Brief anecdote: I was cast into an impromptu lesson yesterday. The teacher finished his lesson, walked over to me and asked, "Can you teach now? I want to see how you would teach vocabulary." Me: "What vocabulary should I teach?" Him: "Just pick a word it doesn't matter." Me: "Ok, give me a second." I ended up teaching the students about the word "graffiti" as I figured it would be one they had never heard before. Then, I proceeded to play a word association game with them i.e. "where does graffiti come from?" "a pen" "where does a pen come from?" etc. Then I had them each come up with one word in English to share with the class. I basically just really wanted to get them talking and try to break up the general presence of silence that they've gotten used to in the English classroom. One class I observed today went on for about an hour without the students saying a single word! Once I'd compiled their words on the board, I wrote a few sentences using the words and had them come up and act out the sentences. I had fun, and I imagine that the students did as well. Some highlights: the students that acted out a mouse finding and sniffing the cheese (another student) and the dog being fed under the table. Humiliating for the students? Maybe. Entertaining? You bet. I need to take care not to abuse this power. Haha, oh the joys of teaching.

While I am not teaching, I've been keeping up my Khmer studies, running, and searching for bread. I love bread so much, but it is a rarity in my community. I had a bread lady in my training village who I visited daily. My toughest days were the ones where she ran out of bread. It's amazing how much of an impact food has on my mood. I've even been ordered by close friends to eat at times when I've gotten cranky. From a series of inquisitions and what could be termed prolonged jests, but not conversations, with my crazy host-aunt, yes I have a crazy host-aunt, (I use the term endearingly. She is, shall we say, eccentric. She generally dons a wide brimmed circular hat with circling, alternating, black and yellow stripes like a bumblebee. She speaks to me as if I understand every word that she says, and everything I say she finds hilarious. e.g. I am going to school. (burst of laughter -quick repetition of what I said, "going to school!") I love curry (same reaction) I miss my family (another burst of laughter)) and through her, I've determined that one way to get bread is to wait by the side of the road and flag down a person driving by who has bread. This seems to be a somewhat inefficient method, but somehow my host-mom managed to get a few loaves of bread for the curry we had last night. Therefore, I am hopeful about the prospect of eating bread in the future.

Saturday, October 16, 2010

Sin aire, sin sonido, sin substancia!

(Me with my dirty-one-week-of-sickness beard)

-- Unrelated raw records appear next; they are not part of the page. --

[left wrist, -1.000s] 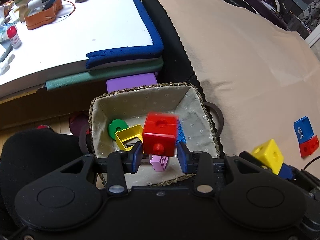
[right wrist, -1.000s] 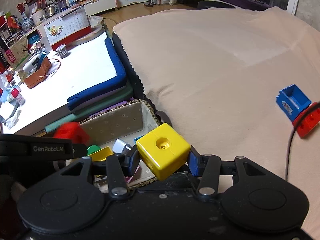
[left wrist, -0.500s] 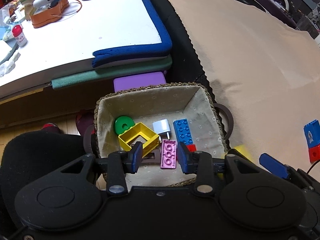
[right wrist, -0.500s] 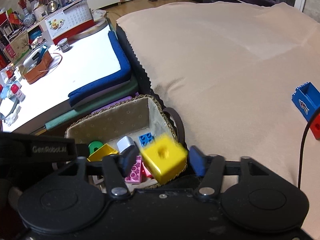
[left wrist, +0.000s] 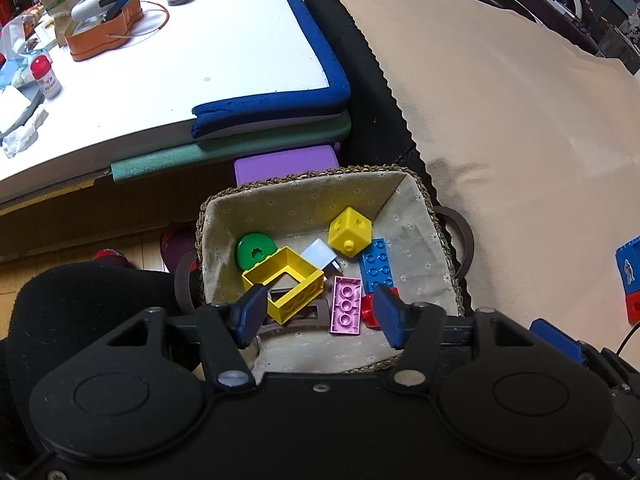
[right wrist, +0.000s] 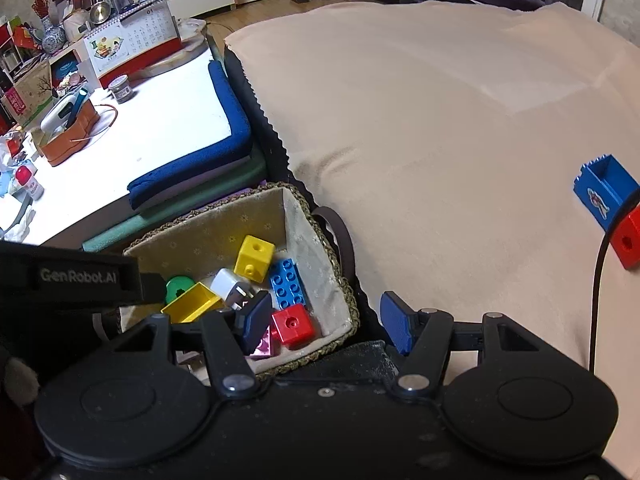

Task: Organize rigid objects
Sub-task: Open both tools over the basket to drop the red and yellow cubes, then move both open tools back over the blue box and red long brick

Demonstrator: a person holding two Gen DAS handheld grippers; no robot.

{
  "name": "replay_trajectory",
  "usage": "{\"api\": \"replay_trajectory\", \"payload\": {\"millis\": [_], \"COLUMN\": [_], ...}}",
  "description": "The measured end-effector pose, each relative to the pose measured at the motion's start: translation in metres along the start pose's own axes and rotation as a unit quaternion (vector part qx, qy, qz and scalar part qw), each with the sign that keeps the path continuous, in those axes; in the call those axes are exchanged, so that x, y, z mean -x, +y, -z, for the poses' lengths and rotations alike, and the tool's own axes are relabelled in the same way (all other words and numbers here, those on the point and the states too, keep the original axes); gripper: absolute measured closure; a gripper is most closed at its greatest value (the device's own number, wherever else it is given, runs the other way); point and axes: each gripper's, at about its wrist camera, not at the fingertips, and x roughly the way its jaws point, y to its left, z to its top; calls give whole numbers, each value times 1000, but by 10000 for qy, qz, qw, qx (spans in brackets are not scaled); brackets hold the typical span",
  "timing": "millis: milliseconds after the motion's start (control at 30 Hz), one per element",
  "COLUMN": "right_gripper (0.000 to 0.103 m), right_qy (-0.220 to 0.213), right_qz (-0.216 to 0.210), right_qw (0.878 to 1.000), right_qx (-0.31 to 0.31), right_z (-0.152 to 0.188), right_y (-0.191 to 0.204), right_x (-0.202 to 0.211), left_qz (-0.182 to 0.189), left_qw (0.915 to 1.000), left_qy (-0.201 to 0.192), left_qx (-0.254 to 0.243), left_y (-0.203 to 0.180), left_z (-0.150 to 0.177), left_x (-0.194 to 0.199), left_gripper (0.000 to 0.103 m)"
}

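Observation:
A woven basket with a cloth lining sits on the floor beside the bed. In it lie a yellow cube, a red cube, a blue brick, a pink plate, a yellow frame brick, a green round piece and a white piece. My left gripper hangs over the basket's near side, its jaws opening with nothing gripped. My right gripper stands open over the basket's right rim, holding nothing.
A blue open brick and a red brick lie on the beige blanket at the right, near a black cable. A white low table with cushions, an orange case and a purple box stand behind the basket.
The red cube left my left gripper and the yellow cube left my right gripper; both now lie in the basket. The left jaws have spread wider.

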Motion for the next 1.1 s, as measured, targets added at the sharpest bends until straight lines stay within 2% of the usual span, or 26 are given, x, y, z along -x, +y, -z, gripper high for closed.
{"api": "replay_trajectory", "payload": {"millis": [300,733,933,1100], "right_gripper": [43,43,42,42], "right_qy": [144,152,92,-1], "right_qz": [6,-146,36,248], "right_qw": [9999,9995,9997,9997], "right_qx": [-3,240,221,-27], "right_z": [4,-3,-11,-22], "right_y": [0,9,2,-18], "right_x": [-8,-10,-14,-16], "left_qz": [-157,-328,-313,-311], "left_qw": [9998,9993,9993,9993], "left_qy": [96,169,190,198], "left_qx": [-36,18,34,26], "left_y": [-1,2,2,1], "left_z": [0,1,1,1], "left_x": [-4,-7,-8,-8], "left_gripper": [39,38,36,36]}}
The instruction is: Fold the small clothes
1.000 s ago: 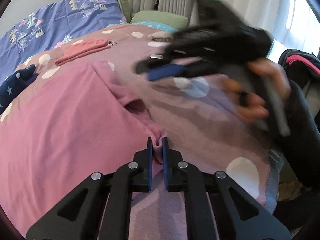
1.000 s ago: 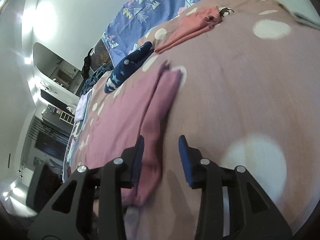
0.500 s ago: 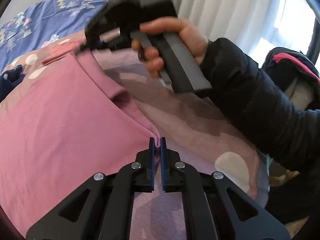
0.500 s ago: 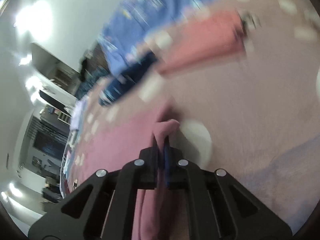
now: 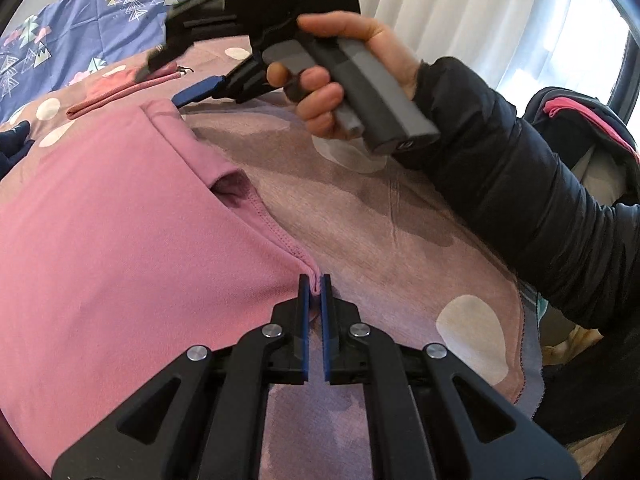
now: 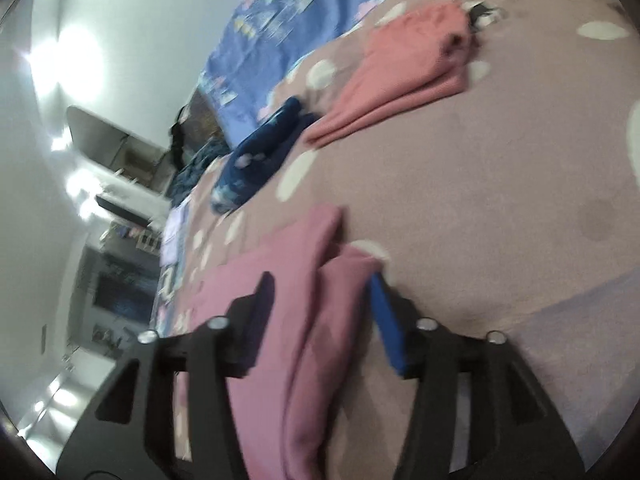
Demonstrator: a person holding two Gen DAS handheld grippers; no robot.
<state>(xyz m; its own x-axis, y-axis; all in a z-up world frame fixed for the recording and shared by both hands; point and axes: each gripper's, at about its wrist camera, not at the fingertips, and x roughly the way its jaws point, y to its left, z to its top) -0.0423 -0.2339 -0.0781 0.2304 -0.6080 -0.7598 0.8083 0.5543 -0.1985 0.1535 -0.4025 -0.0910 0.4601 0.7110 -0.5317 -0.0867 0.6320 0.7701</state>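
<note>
A pink garment [image 5: 120, 240] lies spread on the mauve spotted bedcover [image 5: 400, 240]. My left gripper [image 5: 315, 284] is shut on the garment's near corner hem. My right gripper [image 5: 160, 84], held in a hand, hovers over the garment's far corner with its jaws apart. In the right wrist view the right gripper [image 6: 320, 284] is open and straddles the folded edge of the pink garment [image 6: 296, 320] without clamping it.
A folded salmon garment [image 6: 412, 80] and a navy starred garment [image 6: 256, 160] lie farther up the bed. A blue tree-print sheet [image 5: 60, 40] lies beyond. A dark bag with pink trim [image 5: 592, 128] stands to the right by the curtains.
My right gripper was shut on the pink garment's far edge half a second ago and has since opened, letting it go. My left gripper keeps its hold on the near corner.
</note>
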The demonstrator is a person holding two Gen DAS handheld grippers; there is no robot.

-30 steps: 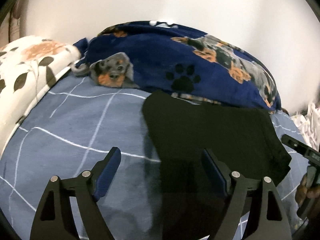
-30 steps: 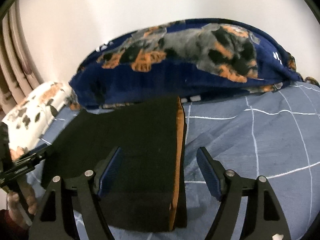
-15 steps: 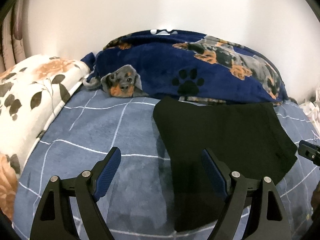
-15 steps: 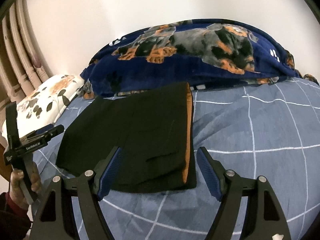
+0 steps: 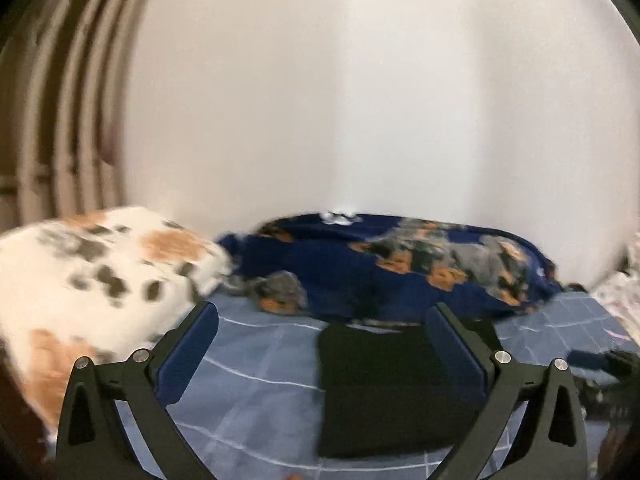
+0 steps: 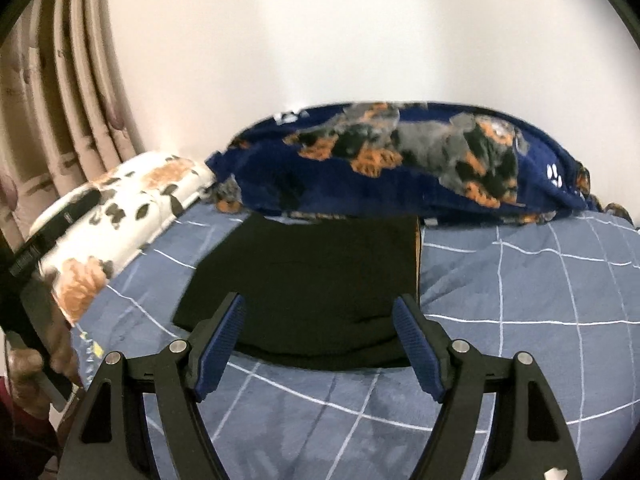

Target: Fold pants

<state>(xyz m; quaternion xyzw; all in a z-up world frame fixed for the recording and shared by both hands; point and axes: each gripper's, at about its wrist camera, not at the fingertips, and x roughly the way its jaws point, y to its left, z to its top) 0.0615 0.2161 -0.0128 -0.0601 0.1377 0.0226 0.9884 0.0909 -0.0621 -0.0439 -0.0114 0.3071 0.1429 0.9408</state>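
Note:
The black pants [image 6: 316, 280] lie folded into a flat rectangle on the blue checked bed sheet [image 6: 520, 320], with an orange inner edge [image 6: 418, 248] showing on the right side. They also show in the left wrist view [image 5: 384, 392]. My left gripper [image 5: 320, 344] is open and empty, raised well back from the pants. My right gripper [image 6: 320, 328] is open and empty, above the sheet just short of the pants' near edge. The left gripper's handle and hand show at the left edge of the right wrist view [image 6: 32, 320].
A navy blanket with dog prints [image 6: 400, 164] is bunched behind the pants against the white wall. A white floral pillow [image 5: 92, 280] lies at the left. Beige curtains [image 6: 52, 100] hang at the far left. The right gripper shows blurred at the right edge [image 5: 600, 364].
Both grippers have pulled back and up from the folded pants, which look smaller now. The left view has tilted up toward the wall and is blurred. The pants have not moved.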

Hi everyone. I am currently in my hammock, happy as a clam. I feel somewhat like a clam too, as the hammock is fully wrapped around me, except for an opening at the top (maybe more like a burrito, man i miss Mexican food!)

In other news, i was sick for about a week and now I'm better. So it goes. The other day, while i sat outside with my host family, I saw a bus go through our village, past the house. I looked up to see two white faces staring at me. For a moment we all shared the exact same thought, "what on earth (pg version) are you doing here?" likely coupled with the same surprised expression. It was a strange moment and i'm still not exactly sure what to make of it. Was i feeling a bit territorial? Have i been here that long that the sight of a white person is a spectacle? Either way it felt unique.

I begin another week of observation next week. I hope by the end i will know who i will be working with for the coming year and what grades i will be teaching with any luck beginning the following week. It's been a bit of a rocky start, but it seems like things are moving at last.

P.S. The title is a line from el amor by neruda. I'm still being enraptured by the captain's verses.

Saturday, October 9, 2010

A Khmer Rap Group and My Traveling M.O.


So, I saw this poster and I couldn't pass it without taking a picture. There's the typical 5 person possy all schwagged out with various articles of bling. Not gonna lie, the headband guy with Jordan's number kinda reminded me of Questy. Not really sure about the various signs being thrown, but I think the guy on the right is advocating for peace. Master Wizard seems to be the group leader. I say this because he is on top, and he has the most bling. Also, he is shooting rays of fire, light, or gangster-related inspirational energy at the others, which makes him the leader by default. Then, there is the woman in the shiny dress, who doesn't really seem to fit in with either the gangster or wizard party. Maybe she's going to prom with one of them.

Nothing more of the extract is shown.